=== Task brief ===
Search each line of the data for the word "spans"; copy every line where it is found.
---- Data shown
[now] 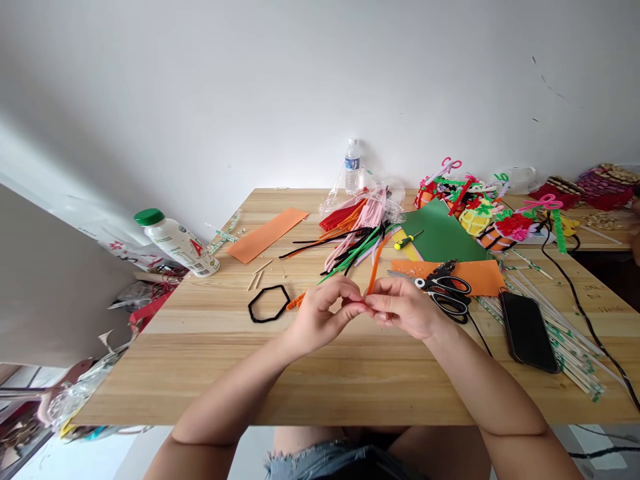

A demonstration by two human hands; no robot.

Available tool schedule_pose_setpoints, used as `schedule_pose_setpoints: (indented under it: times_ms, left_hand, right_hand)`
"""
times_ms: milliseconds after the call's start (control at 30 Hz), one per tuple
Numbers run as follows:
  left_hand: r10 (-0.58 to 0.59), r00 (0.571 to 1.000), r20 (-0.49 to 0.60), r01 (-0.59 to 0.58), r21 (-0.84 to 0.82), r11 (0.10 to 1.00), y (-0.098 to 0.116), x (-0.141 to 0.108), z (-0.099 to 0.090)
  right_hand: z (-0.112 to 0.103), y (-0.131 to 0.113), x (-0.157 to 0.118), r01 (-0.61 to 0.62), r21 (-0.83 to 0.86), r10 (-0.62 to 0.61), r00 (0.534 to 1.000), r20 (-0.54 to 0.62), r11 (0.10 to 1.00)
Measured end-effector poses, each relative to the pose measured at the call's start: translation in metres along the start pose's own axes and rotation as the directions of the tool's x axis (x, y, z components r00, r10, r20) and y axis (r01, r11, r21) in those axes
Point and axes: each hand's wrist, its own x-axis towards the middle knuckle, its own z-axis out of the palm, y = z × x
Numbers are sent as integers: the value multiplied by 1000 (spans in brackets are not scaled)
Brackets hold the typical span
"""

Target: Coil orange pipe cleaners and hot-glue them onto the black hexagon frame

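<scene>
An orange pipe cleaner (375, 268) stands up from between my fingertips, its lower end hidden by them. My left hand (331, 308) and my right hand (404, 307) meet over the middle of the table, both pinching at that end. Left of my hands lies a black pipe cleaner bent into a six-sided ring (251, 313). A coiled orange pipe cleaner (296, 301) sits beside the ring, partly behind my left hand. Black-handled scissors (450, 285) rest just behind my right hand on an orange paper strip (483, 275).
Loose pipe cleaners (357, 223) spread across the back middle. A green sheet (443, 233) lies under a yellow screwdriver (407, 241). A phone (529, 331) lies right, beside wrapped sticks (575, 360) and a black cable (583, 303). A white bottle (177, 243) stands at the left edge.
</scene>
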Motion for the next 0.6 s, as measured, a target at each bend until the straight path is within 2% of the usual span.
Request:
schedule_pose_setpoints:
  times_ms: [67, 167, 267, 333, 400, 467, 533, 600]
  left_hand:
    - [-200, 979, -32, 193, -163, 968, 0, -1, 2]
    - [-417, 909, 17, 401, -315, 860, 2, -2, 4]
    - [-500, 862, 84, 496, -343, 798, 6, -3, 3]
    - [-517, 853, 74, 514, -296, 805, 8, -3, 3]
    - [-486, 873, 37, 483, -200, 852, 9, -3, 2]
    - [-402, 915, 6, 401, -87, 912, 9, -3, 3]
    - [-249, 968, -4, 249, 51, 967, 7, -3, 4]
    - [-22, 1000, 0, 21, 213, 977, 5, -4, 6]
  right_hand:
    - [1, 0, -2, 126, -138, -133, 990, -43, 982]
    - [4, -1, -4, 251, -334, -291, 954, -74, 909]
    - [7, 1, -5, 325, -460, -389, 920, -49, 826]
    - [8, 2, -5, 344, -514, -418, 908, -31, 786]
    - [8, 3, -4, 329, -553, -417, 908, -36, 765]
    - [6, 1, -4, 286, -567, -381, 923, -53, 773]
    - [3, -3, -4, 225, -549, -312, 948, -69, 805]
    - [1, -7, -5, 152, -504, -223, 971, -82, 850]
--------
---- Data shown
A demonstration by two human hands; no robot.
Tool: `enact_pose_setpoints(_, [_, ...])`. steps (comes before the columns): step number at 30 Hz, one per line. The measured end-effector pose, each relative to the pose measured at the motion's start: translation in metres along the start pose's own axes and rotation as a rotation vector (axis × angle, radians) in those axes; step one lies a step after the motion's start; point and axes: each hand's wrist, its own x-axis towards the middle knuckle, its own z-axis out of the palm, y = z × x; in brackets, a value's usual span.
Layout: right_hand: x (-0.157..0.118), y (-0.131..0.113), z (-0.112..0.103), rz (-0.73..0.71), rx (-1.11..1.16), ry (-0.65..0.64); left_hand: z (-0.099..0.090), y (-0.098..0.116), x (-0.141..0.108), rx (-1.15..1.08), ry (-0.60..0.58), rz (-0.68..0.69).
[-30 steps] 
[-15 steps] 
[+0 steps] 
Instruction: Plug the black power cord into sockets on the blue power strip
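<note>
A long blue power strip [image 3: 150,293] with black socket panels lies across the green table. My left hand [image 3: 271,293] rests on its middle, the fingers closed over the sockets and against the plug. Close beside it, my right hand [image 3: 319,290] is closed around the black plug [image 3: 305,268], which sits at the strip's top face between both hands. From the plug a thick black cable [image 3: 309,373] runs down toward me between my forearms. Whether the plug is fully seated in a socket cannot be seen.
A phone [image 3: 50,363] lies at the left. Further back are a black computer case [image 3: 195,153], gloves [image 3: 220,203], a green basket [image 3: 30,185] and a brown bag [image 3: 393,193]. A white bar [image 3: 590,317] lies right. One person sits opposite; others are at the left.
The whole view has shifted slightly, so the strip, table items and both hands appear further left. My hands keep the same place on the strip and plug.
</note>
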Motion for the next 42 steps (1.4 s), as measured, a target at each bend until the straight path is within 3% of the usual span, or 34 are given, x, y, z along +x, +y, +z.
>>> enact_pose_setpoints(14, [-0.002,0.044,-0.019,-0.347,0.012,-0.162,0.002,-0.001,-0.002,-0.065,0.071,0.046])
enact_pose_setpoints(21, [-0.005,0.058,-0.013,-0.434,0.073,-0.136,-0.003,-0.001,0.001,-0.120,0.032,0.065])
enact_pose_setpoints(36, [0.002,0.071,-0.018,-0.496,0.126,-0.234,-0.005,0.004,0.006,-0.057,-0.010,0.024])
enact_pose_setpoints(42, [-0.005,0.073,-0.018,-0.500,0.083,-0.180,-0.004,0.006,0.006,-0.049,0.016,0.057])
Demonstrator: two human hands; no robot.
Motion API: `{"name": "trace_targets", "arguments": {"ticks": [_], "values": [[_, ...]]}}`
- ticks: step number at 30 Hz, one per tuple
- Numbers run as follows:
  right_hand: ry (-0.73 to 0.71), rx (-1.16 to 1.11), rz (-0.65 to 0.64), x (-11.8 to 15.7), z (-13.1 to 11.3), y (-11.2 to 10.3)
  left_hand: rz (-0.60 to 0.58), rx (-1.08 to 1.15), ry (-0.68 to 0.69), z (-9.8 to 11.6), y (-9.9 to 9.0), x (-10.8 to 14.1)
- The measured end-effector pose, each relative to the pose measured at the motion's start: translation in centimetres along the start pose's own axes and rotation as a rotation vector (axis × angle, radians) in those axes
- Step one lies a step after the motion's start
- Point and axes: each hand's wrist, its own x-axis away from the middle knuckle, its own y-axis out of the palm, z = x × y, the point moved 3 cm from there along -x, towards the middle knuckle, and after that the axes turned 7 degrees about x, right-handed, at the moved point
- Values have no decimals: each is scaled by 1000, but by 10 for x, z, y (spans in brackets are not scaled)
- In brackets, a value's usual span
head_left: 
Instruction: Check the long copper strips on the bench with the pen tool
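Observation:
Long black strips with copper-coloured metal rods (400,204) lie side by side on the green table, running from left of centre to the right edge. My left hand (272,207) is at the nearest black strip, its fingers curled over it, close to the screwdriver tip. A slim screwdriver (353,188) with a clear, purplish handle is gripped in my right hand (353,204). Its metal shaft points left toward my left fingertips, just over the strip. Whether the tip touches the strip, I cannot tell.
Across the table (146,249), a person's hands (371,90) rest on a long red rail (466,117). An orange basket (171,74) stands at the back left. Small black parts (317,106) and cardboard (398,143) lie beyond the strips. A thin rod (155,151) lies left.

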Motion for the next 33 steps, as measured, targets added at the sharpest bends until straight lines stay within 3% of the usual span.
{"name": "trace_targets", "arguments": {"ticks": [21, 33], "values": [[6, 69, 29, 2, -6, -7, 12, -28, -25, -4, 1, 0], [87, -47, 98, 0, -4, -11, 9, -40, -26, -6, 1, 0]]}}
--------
=== Solved exercise ===
Numbers are sent as integers: the value multiplied by 1000 (spans in brackets are not scaled)
- Values have no decimals: each is scaled by 1000, but by 10 for x, z, y (spans in brackets are not scaled)

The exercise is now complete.